### YOUR TASK
All lines of the material that contain "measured" must be copied out.
DATA EXCERPT below:
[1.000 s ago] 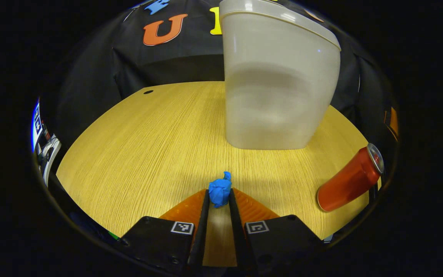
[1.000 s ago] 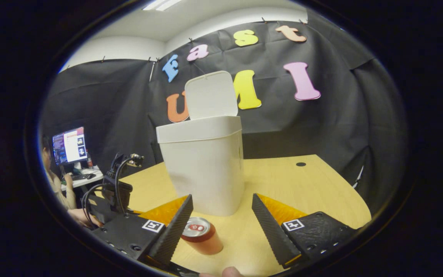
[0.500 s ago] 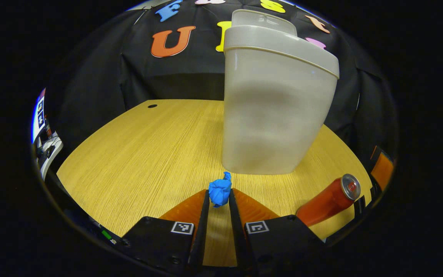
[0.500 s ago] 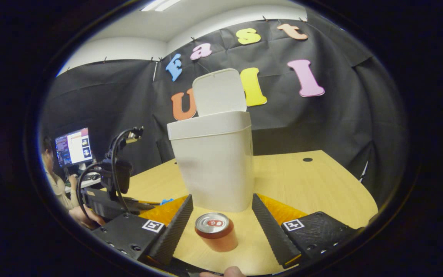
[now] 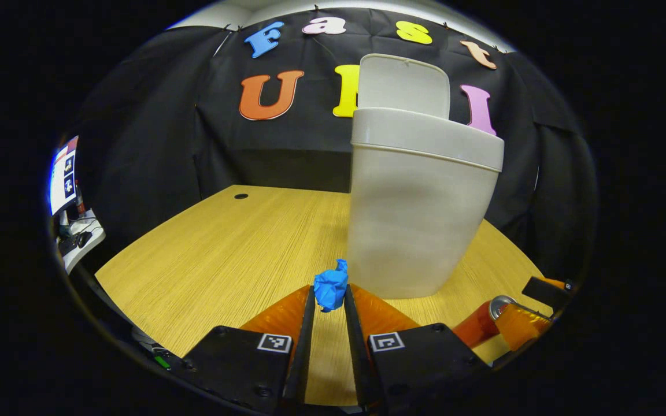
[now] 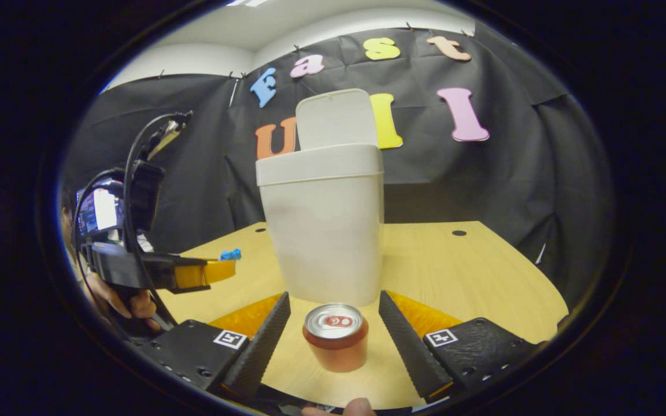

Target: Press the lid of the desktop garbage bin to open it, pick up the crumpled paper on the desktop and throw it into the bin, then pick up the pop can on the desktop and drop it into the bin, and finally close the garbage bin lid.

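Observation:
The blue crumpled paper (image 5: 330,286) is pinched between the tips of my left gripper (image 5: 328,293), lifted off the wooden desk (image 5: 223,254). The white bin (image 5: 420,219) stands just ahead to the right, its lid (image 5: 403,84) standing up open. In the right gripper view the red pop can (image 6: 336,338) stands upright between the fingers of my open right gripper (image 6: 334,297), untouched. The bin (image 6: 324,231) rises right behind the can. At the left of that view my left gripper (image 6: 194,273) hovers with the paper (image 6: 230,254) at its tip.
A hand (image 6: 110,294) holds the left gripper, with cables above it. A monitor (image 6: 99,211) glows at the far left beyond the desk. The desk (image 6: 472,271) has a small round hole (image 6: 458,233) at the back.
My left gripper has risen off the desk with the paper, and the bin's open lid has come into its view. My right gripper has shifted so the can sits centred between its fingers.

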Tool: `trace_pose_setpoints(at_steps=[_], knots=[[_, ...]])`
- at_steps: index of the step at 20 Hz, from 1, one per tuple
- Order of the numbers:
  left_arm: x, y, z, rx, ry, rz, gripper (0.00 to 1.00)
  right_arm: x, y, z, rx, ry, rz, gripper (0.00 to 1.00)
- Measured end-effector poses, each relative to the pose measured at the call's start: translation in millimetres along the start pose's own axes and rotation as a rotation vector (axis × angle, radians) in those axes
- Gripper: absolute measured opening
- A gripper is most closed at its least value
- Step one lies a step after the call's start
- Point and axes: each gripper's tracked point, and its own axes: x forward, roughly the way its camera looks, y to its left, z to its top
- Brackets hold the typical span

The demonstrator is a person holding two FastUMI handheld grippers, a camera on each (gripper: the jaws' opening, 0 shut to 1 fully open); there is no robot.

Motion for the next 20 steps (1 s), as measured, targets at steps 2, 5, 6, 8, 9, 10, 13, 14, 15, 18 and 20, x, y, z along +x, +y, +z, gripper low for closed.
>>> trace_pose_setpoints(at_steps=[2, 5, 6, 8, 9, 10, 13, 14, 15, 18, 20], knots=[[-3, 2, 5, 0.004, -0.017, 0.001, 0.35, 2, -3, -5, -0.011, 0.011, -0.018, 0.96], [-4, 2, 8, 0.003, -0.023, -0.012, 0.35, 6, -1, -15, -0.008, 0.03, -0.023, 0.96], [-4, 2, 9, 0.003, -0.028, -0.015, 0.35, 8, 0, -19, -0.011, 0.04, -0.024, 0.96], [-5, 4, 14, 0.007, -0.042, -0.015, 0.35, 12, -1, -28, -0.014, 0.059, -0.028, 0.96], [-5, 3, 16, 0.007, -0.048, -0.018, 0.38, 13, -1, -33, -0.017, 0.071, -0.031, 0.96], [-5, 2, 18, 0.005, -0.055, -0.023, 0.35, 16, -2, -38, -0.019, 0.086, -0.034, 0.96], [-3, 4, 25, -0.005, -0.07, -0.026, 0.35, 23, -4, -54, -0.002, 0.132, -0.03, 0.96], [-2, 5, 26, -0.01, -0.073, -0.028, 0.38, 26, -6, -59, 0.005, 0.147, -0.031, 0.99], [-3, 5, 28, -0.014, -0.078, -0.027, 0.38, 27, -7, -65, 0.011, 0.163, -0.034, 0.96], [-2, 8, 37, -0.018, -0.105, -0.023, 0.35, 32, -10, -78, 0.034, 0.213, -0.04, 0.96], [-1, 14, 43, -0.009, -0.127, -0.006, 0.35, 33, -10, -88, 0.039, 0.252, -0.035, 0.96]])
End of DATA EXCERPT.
### SOLUTION TO THE EXERCISE
- Measured end-effector poses, each relative to the pose measured at the call's start: translation in millimetres along the start pose's own axes and rotation as a rotation vector (axis × angle, radians) in those axes
- Gripper: absolute measured opening
Motion for the next 20 steps (1 s), as measured, targets at steps 2, 5, 6, 8, 9, 10, 13, 14, 15, 18 and 20, x, y, z along +x, +y, +z, gripper low for closed.

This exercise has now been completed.